La pandémie nous a pris par surprise. On a réagi en nous cloîtrant, mais en confinant aussi l’État de droit, en suspendant les lois de l’économie, et en oubliant nos engagements internationaux. Nous sommes aujourd’hui encore sous l’effet de l’anesthésie de ce rapide séjour en apesanteur juridique, économique et géopolitique. Mais il y a fort à parier qu’à ce moment d’exception succédera un moment de vérité, à savoir un retour aux lois classiques de la politique, de l’économie et des relations internationales, peut-être encore plus impitoyables parce qu’elles se vengeront d’avoir été méprisées.

Commençons par la politique : le gouvernement devra répondre de sa gestion de la crise, ce qui est normal, et l’opinion ne sera pas tendre avec lui car elle sera tentée de lui faire payer l’addition de décennies de néolibéralisme.
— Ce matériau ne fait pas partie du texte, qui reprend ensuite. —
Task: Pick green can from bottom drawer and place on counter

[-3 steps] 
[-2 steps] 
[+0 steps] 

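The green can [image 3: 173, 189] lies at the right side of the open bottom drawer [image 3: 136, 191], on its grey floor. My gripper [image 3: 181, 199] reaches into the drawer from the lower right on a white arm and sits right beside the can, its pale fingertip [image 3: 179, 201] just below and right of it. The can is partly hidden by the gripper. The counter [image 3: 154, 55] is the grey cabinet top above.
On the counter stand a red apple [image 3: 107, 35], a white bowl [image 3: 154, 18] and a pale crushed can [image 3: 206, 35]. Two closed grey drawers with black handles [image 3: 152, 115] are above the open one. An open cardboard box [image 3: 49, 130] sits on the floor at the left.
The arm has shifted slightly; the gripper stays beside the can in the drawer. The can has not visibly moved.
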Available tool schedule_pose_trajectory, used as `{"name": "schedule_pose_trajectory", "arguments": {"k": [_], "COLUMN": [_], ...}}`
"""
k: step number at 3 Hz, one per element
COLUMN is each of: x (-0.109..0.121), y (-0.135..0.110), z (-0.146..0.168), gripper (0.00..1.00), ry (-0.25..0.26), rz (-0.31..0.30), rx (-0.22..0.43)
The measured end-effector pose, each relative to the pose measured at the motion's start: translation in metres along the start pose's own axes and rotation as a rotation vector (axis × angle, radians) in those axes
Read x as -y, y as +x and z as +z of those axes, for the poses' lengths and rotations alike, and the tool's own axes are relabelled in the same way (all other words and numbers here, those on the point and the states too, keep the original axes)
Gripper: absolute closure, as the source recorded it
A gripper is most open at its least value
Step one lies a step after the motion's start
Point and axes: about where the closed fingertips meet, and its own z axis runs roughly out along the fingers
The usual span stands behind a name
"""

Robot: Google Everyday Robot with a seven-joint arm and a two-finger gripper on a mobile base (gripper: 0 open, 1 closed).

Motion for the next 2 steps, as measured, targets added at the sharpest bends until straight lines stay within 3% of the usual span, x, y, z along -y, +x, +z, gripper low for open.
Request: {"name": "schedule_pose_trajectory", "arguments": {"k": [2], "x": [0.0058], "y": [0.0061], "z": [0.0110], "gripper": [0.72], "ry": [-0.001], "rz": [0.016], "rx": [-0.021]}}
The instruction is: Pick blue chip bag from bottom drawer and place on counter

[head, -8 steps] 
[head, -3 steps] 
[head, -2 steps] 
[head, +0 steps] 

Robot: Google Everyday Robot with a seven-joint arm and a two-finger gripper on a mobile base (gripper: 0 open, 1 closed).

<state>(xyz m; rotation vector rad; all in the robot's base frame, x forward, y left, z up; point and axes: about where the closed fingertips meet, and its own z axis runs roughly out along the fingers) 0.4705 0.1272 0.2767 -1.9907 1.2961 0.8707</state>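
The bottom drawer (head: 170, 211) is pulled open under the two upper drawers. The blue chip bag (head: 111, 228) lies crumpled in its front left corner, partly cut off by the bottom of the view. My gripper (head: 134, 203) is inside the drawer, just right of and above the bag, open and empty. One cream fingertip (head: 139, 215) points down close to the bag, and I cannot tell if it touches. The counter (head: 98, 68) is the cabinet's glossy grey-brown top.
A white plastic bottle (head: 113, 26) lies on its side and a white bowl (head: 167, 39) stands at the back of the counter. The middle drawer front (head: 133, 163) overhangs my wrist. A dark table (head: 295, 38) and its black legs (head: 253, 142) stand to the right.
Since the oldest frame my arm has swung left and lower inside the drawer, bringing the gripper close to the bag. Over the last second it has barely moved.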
La crise, comme toujours, n’a fait que révéler des crises antérieures, les ressentiments accumulés. Stéphane Audoin-Rouzeau constate que ces crises profitent dans notre pays plutôt à la droite, voire à l’extrême droite, ce qui fait craindre le pire4. Le remède politique lors du retour à la légalité politique risque d’être dévastateur.

S’agissant des lois de l’économie, après avoir beaucoup emprunté, il faudra bien rembourser cet argent, ce qui peut à terme nous affaiblir encore un peu plus. Il n’y a pas d’argent gratuit et la note sera salée. La crise à venir menace déjà et des pans entiers de notre vie collective peuvent en pâtir (notamment la culture).

S’agissant de la géopolitique, la crise risque d’accélérer les inégalités : ce qui est vrai en interne l’est également des nations. Certains pays s’en sortiront mieux que d’autres, on le voit déjà. On songe notamment, tout près de nous, à l’Allemagne qui risque de creuser le différentiel de puissance avec la France. C’est également vrai des grandes puissances qui auront peut-être des intentions prédatrices à l’égard de l’Europe. Celle-ci devra plus investir dans les budgets de défense qui sont les plus impopulaires et les plus improductifs.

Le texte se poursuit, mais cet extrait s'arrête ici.